Die Ökonomen sind die Sterndeuter des 21. Jahrhunderts
Hinweis: Dieser Artikel ist ein Beitrag der Community und spiegelt nicht notwendigerweise die Meinung der SALTO-Redaktion wider.

In einem Beitrag auf Facebook habe ich jüngst Kritik an den Aussagen des Ökonomen Prof. Schubert im Mittagsmagazin von RAI Südtirol am 7. Februar geübt und habe mich inzwischen intensiv gefragt, was mich dabei so geärgert hat, dass ich zuerst von Geschwafel sprach und es dann auf Gerede zurückstufte, um dem Diskurs die Spitze zu nehmen.

Was erwarten Sie sich von einem Arzt? Ich denke, wir stimmen darin überein, dass er Krankheiten bekämpft und nicht (nur) Symptome. Dasselbe erwarte ich mir auch von Wirtschaftswissenschaftlern.

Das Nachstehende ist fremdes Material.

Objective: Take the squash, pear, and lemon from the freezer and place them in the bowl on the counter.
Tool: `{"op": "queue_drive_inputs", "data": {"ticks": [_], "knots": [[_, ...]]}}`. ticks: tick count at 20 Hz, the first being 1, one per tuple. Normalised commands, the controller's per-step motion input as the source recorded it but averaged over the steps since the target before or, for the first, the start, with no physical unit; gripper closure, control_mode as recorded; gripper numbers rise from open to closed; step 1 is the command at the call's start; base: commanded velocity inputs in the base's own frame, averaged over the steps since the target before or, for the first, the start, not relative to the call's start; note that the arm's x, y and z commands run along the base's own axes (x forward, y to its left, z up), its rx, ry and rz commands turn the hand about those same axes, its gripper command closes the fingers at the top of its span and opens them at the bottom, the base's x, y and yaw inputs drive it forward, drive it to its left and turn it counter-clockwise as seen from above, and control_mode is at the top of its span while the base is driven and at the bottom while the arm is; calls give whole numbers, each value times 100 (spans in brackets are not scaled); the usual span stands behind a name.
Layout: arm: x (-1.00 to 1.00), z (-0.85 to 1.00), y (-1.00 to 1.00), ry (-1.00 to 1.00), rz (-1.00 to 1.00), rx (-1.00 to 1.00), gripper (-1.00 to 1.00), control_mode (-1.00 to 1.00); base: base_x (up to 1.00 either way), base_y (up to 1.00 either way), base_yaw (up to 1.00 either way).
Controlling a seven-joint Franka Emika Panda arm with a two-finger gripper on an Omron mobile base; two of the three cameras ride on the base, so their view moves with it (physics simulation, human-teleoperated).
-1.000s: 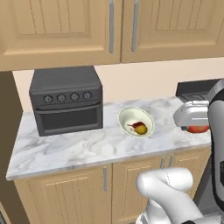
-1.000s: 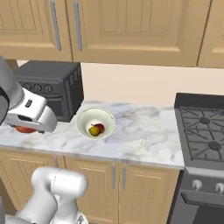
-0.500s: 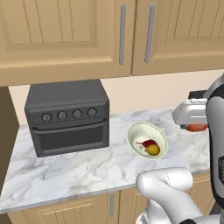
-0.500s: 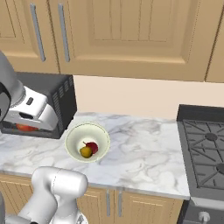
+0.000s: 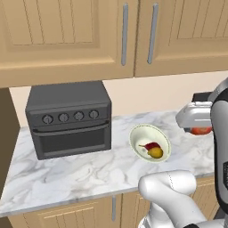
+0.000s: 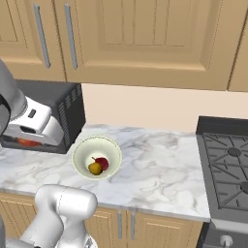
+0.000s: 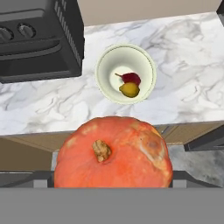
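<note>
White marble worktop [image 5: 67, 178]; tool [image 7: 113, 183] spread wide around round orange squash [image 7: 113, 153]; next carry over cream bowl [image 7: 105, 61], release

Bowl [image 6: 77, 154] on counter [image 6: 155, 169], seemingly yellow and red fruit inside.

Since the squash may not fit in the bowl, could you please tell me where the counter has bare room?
The widest bare stretch of counter lies between the bowl and the stove. Another lies in front of the toaster oven, along the counter's front edge. It is crowded inside the bowl, where two small fruits already lie.
</note>
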Motion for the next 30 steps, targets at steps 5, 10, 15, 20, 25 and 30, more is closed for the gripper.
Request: {"op": "queue_drive_inputs", "data": {"ticks": [5,10,15,20,25,30], "knots": [[0,0,0,0,0,0,100,100,47,-3,0],[28,-53,-19,0,2,1,100,-100,0,0,0],[33,-70,-17,0,6,0,100,-100,0,0,0],[77,-39,0,0,9,1,100,-100,0,0,0],[83,-37,0,0,8,1,100,-100,0,0,0],[50,-41,0,6,7,2,100,-100,0,0,0]]}}
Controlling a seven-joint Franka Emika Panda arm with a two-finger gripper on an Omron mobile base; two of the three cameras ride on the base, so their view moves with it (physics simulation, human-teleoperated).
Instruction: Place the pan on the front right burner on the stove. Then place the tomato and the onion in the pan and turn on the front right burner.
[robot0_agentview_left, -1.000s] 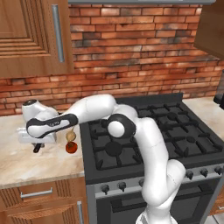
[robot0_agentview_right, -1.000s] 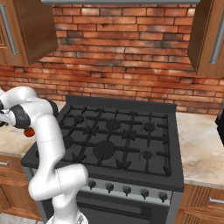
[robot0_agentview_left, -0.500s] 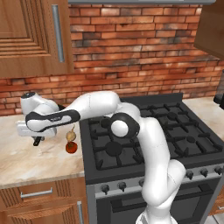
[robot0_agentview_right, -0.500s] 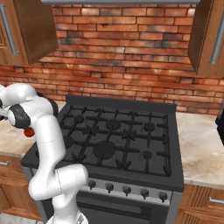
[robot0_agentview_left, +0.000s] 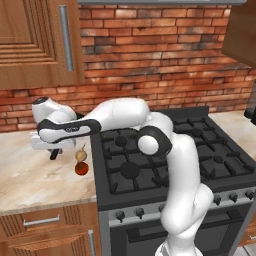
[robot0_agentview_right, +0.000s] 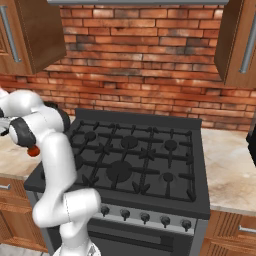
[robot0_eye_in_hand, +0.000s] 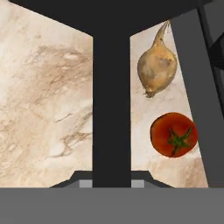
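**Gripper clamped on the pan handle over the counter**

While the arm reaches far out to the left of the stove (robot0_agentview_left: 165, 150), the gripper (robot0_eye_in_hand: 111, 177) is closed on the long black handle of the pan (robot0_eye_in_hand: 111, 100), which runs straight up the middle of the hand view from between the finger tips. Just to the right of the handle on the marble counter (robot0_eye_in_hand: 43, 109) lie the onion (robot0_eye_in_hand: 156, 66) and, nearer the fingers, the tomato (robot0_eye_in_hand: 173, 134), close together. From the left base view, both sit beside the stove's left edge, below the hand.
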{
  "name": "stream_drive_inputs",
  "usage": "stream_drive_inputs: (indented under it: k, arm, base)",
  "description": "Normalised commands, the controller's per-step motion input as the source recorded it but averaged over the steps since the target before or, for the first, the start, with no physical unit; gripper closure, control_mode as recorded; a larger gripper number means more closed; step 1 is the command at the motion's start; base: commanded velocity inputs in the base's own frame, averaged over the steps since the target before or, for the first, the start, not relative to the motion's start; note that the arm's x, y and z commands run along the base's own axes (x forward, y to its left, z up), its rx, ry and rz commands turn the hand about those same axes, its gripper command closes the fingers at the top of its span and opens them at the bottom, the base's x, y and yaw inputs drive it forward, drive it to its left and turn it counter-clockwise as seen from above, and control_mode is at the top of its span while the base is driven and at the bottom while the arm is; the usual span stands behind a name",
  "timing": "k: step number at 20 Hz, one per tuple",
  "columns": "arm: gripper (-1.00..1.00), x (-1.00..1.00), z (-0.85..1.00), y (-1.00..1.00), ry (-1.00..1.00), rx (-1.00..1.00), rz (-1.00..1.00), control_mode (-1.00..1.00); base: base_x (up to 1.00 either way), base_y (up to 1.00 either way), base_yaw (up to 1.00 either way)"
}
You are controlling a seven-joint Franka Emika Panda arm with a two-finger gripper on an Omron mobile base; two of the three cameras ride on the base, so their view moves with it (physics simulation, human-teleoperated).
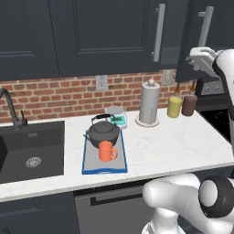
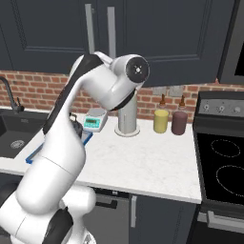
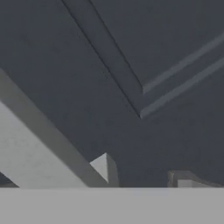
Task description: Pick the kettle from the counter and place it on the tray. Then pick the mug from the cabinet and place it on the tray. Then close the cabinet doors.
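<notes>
The dark round kettle (image 1: 104, 131) and the orange mug (image 1: 107, 151) both stand on the blue-rimmed tray (image 1: 89, 164), which lies on the white counter (image 1: 183, 141) beside the sink. My gripper (image 1: 197, 59) is raised in front of the right cabinet door (image 1: 218, 32), close to its grey bar handle (image 1: 205, 20). In the hand view the door panel (image 3: 131, 65) is very near, the bar handle (image 3: 35, 144) crosses the lower left, and my gripper (image 3: 142, 177) is open with nothing between the tips. The left door (image 1: 109, 36) looks shut. The right door looks slightly ajar.
A silver paper-towel cylinder (image 1: 149, 104), a yellow jar (image 1: 174, 106) and a dark red jar (image 1: 189, 105) stand along the brick wall. A small scale (image 1: 116, 116) sits behind the kettle. The black sink (image 1: 29, 151) is at the left and a stove (image 2: 224, 162) at the right.
</notes>
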Motion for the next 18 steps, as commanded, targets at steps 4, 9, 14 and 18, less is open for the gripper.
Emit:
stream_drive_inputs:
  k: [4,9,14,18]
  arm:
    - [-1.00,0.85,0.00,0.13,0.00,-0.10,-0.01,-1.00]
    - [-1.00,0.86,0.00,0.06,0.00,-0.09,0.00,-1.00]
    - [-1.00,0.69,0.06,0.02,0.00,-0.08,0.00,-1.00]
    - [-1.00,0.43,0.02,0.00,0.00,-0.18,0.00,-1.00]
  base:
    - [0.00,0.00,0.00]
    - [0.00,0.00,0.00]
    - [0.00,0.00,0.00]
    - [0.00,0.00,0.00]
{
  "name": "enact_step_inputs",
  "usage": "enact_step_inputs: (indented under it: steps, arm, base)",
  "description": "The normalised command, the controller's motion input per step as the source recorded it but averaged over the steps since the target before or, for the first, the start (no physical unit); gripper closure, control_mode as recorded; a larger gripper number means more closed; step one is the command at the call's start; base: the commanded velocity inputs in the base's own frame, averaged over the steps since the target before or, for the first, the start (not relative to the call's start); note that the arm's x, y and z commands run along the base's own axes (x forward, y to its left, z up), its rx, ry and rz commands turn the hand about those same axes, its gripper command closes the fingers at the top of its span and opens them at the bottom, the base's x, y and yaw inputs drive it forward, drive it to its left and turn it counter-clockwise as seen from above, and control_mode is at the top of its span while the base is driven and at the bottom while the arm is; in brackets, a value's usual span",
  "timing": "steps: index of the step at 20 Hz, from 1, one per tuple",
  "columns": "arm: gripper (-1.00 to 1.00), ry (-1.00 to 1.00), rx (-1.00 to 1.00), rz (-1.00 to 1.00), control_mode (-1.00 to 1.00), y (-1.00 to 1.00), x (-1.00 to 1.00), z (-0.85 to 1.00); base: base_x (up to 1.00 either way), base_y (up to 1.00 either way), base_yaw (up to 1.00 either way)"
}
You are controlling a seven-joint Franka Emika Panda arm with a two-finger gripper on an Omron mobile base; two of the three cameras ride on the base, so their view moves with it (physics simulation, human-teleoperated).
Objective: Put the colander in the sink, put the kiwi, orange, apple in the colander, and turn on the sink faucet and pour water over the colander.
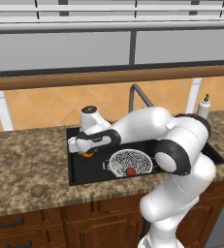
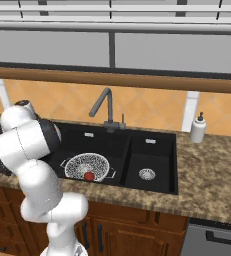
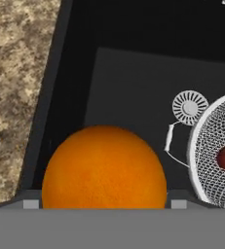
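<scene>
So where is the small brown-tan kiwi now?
In the left base view the small brown-tan kiwi lies on the speckled stone counter, left of the black sink, near the front edge.

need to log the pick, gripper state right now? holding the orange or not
Gripper: closed on the orange, which sits between the fingertips over the sink, beside the colander.

And here's the arm [image 1: 181,160]: glossy white, built of fat rounded shells, each link bulging like a capsule. Dark, near-black bands ring the joints, one wide collar wrapping the big middle joint. A round white cap with a grey disc tops the far link.
</scene>
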Motion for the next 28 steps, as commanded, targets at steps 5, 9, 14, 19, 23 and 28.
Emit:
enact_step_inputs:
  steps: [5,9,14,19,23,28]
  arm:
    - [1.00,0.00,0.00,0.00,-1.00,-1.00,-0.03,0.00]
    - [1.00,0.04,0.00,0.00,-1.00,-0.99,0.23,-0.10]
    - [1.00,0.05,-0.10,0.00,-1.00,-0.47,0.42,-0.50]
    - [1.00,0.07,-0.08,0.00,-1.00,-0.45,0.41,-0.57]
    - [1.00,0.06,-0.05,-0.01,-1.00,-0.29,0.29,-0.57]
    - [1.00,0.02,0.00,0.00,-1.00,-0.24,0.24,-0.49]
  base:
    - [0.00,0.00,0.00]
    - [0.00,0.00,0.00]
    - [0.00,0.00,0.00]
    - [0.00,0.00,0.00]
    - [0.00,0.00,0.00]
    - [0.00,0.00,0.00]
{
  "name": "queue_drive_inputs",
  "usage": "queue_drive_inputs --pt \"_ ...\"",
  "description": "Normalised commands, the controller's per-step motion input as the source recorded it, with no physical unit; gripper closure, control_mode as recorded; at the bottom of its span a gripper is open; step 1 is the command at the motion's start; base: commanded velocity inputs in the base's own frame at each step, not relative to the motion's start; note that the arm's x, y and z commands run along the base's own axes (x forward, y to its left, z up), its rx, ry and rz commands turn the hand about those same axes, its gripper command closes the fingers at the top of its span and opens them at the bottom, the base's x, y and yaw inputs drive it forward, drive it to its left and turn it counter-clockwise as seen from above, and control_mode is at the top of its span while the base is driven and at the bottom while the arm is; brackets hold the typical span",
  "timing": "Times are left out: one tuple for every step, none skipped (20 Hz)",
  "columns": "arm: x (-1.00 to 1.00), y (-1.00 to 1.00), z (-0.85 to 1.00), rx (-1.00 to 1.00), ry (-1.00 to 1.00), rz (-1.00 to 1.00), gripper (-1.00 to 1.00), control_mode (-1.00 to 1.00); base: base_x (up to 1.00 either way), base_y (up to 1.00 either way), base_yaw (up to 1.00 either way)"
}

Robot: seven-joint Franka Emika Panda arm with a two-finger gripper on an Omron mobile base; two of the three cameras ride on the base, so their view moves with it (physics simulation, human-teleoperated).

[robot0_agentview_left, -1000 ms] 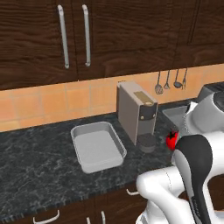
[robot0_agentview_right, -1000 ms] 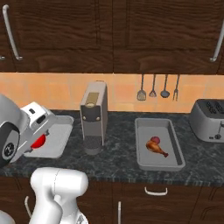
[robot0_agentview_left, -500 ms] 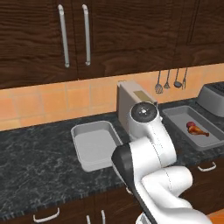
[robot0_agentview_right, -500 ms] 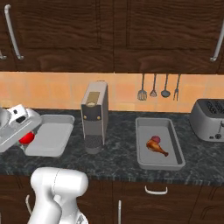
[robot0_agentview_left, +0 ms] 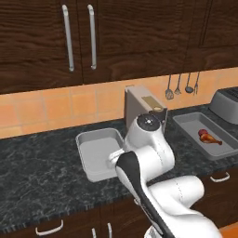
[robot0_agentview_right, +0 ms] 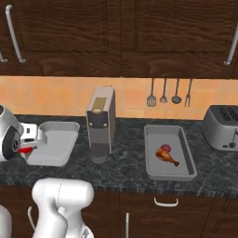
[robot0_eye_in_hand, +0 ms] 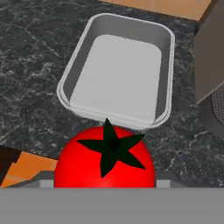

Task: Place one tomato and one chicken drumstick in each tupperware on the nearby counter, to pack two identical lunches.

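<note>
The gripper [robot0_agentview_right: 27, 149] is grasping the tomato [robot0_eye_in_hand: 106, 158], which is sitting between the jaws with its dark green stem facing the hand camera. In the hand view, the bright red tomato is hanging above the black marbled counter [robot0_eye_in_hand: 30, 65], just short of the near rim of the left tupperware [robot0_eye_in_hand: 118, 74], whose light grey floor is lying bare beyond it. In the right base view, a sliver of red is showing at the gripper, right at the near left corner of that same tray [robot0_agentview_right: 53, 142].

The coffee machine [robot0_agentview_right: 100, 122] is standing upright on the counter between the two containers, just beside the left one. To its right, the second tupperware [robot0_agentview_right: 168, 151] is lying lengthwise, holding a chicken drumstick [robot0_agentview_right: 167, 157] with a small dark red piece touching its upper end; what that piece is cannot be told. A silver toaster [robot0_agentview_right: 222, 127] is sitting near the far right end of the counter. Four utensils [robot0_agentview_right: 169, 91] are hanging on the orange tiled wall above the right tray. In the left base view, the arm [robot0_agentview_left: 146, 158] is bending over the near right side of the left tupperware.
</note>
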Motion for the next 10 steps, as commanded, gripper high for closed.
queue_drive_inputs --pt "0.44 0.00 -0.14 0.27 0.03 -0.17 1.00 -1.00 0.00 0.00 0.00" --pt "0.60 0.00 -0.08 0.27 0.09 -0.15 1.00 -1.00 0.00 0.00 0.00" --pt "0.76 0.00 -0.06 0.23 0.10 -0.11 1.00 -1.00 0.00 0.00 0.00" --pt "0.79 0.00 -0.06 0.21 0.13 -0.09 1.00 -1.00 0.00 0.00 0.00" --pt "0.82 0.00 -0.10 0.07 0.19 -0.09 1.00 -1.00 0.00 0.00 0.00" --pt "0.79 0.01 -0.12 0.05 0.15 -0.07 1.00 -1.00 0.00 0.00 0.00" --pt "0.82 0.04 -0.14 0.03 0.15 -0.06 1.00 -1.00 0.00 0.00 0.00" --pt "0.85 0.07 -0.15 0.03 0.16 -0.05 1.00 -1.00 0.00 0.00 0.00" --pt "0.81 0.08 -0.15 0.01 0.16 -0.05 1.00 -1.00 0.00 0.00 0.00" --pt "0.81 0.16 -0.19 0.00 0.15 -0.05 1.00 -1.00 0.00 0.00 0.00"
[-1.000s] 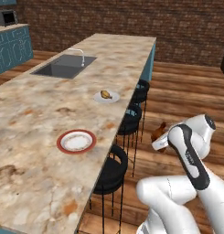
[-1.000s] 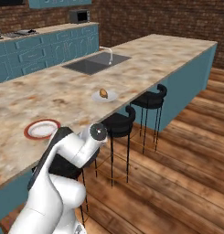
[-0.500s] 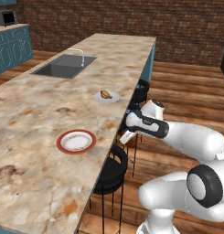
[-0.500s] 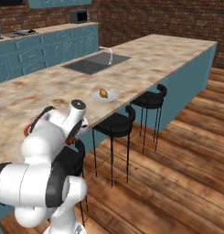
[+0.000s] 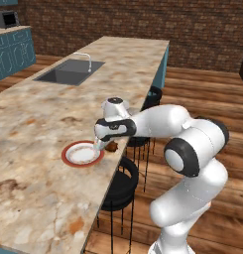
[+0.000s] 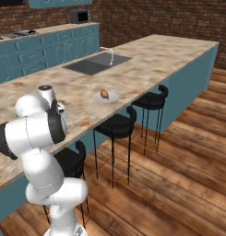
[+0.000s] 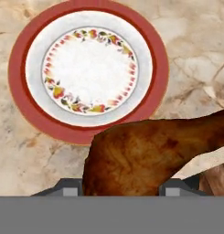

Doch was machen sie? Sie fordern im Auftrag ihrer Sponsoren aus dem neoliberalen Machtklüngel die Anwendung von Rezepten, von denen wir ganz genau wissen, dass sie – wenn überhaupt! – höchstens ein paar Symptome bekämpfen und in erster Linie dazu dienen, die wirtschaftlichen Machtverhältnisse zu stärken, die unseren Planeten gerade krachend an die Wand fahren.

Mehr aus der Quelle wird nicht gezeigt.